The analysis of elements in matrices A and B gives the following intuition. The diagonal elements in Matrix B, \(\beta_{yy}\) and \(\beta_{\pi \pi }\) are statistically significant (\(\beta_{\pi \pi }\) is significant at 5% level, while \(\beta_{yy}\) is significant at 10% level), implying that own past volatility (uncertainty) affects the conditional variances of inflation and output growth in Nigeria. In addition, the results show that \(\alpha_{\pi \pi }\) in the diagonal elements in Matrix A is statistically significant at 10% level, suggesting that own past shocks affect the conditional variances of inflation.

Causality tests and impulse response functions

To confirm the findings obtained with the BEKK GARCH-M Model, Granger causality tests and analysis of impulse response functions are used. In Granger causality testing, different lags are used as in previous studies in this area (see, for instance, Fountas and Karanasos 2007; Bhar and Malik 2010). Granger causality test results (see, Table 6) confirm the findings of the BEKK GARCH-M Model. Inflation uncertainty is found to Granger-cause the level of inflation with a positive-sum of the lagged coefficients; similarly inflation uncertainty Granger causes output growth with a negative sum of the lagged coefficients. We also find independence relationship between the level of inflation and output growth uncertainty, as well as between output growth and growth uncertainty. Causality tests further give other insights into the relationship among the variables. An increase in the level of inflation causes an increase in inflation uncertainty; and output growth increase causes a reduction in inflation uncertainty and growth uncertainty.

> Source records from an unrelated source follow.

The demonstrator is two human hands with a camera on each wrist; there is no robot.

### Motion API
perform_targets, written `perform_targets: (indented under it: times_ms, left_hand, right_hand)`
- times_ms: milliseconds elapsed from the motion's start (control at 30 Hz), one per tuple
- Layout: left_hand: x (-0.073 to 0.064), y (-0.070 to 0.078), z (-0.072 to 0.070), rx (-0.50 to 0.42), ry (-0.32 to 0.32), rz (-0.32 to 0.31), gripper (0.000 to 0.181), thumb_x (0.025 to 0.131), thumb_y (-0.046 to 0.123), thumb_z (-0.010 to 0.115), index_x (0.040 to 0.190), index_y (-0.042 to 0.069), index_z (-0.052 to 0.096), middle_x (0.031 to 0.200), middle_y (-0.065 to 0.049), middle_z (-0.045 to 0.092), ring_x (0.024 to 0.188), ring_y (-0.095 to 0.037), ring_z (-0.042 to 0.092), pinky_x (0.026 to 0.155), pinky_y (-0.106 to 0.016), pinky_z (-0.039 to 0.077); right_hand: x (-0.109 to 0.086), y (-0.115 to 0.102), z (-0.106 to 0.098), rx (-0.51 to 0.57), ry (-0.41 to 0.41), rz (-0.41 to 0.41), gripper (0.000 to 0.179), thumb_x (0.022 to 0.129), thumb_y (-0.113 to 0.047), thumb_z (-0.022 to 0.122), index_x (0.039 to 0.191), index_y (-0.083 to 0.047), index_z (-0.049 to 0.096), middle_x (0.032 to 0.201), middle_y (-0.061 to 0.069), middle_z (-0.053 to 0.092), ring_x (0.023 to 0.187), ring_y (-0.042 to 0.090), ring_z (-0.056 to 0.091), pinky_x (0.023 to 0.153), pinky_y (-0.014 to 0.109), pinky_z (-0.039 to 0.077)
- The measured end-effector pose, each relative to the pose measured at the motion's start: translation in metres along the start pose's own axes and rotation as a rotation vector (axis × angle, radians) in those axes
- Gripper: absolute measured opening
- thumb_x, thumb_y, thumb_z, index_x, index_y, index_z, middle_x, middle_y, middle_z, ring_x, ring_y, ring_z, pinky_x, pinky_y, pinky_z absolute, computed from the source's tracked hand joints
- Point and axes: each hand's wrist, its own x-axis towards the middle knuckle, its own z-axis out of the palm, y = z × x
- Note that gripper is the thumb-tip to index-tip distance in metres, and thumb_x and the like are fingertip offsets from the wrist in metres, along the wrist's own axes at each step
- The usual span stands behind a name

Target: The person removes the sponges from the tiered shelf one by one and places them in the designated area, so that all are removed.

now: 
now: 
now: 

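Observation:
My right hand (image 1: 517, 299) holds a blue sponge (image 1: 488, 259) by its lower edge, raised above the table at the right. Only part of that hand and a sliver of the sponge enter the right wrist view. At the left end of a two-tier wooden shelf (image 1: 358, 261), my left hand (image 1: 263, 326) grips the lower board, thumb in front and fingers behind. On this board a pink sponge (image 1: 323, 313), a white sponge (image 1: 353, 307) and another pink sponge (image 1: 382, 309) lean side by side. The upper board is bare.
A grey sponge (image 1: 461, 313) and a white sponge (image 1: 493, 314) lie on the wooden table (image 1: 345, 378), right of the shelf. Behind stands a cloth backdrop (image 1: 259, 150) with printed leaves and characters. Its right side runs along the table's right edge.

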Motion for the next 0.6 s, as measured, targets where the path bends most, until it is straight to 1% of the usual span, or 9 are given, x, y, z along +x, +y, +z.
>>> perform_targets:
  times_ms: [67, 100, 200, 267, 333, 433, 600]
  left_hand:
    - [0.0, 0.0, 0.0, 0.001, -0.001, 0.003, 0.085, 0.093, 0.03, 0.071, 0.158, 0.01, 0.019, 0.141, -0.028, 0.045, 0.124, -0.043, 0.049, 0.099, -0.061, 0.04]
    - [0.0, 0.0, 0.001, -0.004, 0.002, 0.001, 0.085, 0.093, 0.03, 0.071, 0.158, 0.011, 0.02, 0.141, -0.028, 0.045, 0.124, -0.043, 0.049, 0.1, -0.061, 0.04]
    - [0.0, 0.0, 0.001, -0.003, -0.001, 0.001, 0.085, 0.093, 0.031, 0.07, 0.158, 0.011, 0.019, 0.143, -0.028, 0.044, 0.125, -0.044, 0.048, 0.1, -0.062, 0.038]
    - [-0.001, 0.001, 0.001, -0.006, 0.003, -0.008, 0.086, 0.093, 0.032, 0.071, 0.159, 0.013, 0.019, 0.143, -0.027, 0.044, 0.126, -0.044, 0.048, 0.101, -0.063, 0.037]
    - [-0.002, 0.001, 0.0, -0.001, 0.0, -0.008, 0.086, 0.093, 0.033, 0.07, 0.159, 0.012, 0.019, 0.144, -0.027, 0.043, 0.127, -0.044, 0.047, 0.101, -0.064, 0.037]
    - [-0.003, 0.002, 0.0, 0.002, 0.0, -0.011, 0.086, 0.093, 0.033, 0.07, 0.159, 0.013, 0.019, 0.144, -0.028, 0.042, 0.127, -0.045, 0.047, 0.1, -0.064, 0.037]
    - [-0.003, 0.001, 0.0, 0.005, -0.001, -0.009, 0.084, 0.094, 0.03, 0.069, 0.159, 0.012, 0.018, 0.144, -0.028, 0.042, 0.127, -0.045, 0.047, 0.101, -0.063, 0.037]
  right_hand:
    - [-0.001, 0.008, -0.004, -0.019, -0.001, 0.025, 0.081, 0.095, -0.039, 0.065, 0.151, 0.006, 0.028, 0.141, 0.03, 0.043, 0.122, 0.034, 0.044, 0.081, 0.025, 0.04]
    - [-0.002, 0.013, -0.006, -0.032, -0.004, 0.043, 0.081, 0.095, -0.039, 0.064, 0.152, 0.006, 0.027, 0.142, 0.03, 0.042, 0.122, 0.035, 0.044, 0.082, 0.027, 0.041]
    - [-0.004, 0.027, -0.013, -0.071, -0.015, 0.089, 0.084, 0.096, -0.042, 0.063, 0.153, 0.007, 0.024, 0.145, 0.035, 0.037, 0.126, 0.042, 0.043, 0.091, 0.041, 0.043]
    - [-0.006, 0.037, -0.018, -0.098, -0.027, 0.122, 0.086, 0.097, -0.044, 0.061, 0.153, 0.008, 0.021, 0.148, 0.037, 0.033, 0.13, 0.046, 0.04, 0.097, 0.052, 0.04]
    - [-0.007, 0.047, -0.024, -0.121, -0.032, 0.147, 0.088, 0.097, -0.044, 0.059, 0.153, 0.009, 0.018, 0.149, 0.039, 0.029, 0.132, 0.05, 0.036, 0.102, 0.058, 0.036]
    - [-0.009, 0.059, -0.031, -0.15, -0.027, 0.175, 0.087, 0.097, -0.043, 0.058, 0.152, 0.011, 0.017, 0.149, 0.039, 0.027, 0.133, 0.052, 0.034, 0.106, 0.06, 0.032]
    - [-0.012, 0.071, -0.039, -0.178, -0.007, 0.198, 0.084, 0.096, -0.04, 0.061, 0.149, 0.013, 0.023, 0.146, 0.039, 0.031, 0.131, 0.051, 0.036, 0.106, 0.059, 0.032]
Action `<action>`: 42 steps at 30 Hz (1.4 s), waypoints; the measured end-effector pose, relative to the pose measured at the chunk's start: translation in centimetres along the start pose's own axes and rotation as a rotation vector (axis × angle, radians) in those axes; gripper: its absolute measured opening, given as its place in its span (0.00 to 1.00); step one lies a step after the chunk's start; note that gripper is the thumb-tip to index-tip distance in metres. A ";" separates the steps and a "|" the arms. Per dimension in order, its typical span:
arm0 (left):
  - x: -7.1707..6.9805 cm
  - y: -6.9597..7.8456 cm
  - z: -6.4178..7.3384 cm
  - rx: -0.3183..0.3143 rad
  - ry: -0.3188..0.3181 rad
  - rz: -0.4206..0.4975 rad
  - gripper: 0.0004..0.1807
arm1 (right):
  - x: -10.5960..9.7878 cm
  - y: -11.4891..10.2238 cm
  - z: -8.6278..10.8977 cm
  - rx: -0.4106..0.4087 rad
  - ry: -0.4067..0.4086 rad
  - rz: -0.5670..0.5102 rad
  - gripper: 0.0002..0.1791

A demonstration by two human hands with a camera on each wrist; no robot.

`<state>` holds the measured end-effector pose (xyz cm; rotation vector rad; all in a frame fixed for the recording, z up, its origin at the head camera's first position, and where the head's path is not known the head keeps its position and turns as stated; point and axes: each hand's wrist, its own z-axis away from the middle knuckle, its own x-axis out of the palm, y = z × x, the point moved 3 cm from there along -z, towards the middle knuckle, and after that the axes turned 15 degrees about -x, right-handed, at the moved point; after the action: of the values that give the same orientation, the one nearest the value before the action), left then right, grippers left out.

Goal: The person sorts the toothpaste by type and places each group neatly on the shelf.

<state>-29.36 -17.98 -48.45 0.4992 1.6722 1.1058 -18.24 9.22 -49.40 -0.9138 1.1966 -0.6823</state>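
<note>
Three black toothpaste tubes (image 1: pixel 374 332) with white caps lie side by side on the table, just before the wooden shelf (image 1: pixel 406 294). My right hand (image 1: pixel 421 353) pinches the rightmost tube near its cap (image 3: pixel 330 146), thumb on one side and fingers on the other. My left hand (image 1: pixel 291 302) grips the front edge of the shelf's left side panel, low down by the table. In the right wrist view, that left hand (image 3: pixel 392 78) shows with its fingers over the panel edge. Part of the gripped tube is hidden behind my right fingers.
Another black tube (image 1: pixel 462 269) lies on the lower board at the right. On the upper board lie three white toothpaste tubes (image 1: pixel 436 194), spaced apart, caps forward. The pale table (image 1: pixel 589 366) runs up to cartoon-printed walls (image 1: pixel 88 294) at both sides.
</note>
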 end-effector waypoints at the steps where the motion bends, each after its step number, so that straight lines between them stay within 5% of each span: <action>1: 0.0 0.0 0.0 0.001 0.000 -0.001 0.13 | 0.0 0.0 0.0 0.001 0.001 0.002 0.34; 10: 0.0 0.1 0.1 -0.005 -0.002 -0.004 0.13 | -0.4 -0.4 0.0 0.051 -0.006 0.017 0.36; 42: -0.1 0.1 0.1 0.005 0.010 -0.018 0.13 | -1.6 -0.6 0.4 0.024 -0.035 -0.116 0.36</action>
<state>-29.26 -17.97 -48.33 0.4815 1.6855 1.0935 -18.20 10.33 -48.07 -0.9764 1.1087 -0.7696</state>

Table 6 Granger causality test results

Generalized impulse response functions obtained from a VAR model of inflation (INF), output growth (GR), inflation uncertainty (INFUNC), and growth uncertainty (GRUNC), are reported in Fig. 2. They confirm that inflation uncertainty increases the level of inflation although the effect seems to be minor. They also confirm that a shock in inflation uncertainty has an effect on output growth and that a shock in growth uncertainty does not have an effect on output growth. An increase in output growth reduces inflation uncertainty and growth uncertainty, while an increase in the level of inflation increases growth uncertainty.

Fig. 2
figure 2

Generalized impulse response functions

Concluding remarks

The study examines the effect of real and nominal uncertainties on inflation and output growth in Nigeria using a BEKK GARCH-M model suggested by Grier et al. (2004) and interesting findings are established. First, the results support the Cukierman and Meltzer (1987) hypothesis of a positive effect of inflation uncertainty on the level of inflation. This implies that inflation uncertainty impedes on investment decisions as that results in real output decline. The aftermath effect is to spur domestic prices to climb as supply falls. Second, uncertainty about inflation was found to be detrimental to output growth, supporting the Friedman’s (1977) hypothesis. The intuition is through divestment to cause a drag on real output growth as inflation uncertainty connotes risks to investors to hold back investment decisions. Finally, real growth uncertainty does not have a significant effect on both the levels of inflation and output growth. This intuition is that inflation and real output growth dynamics are not associated with expectation about domestic real growth uncertainty in Nigeria. As an oil-dependent economy, real and nominal uncertainties are attributed to the economy’s exposure to exogenous external shock than domestic factors. This is because oil price shocks affect the fiscal position directly that causes a drag on real output growth while at the same time affecting domestic prices through terms of trade shock. Thus, it is imperative for the government not to treat positive oil price shock as permanent and also build domestic buffers through structural reforms to engender economic diversification along revenue and export earnings.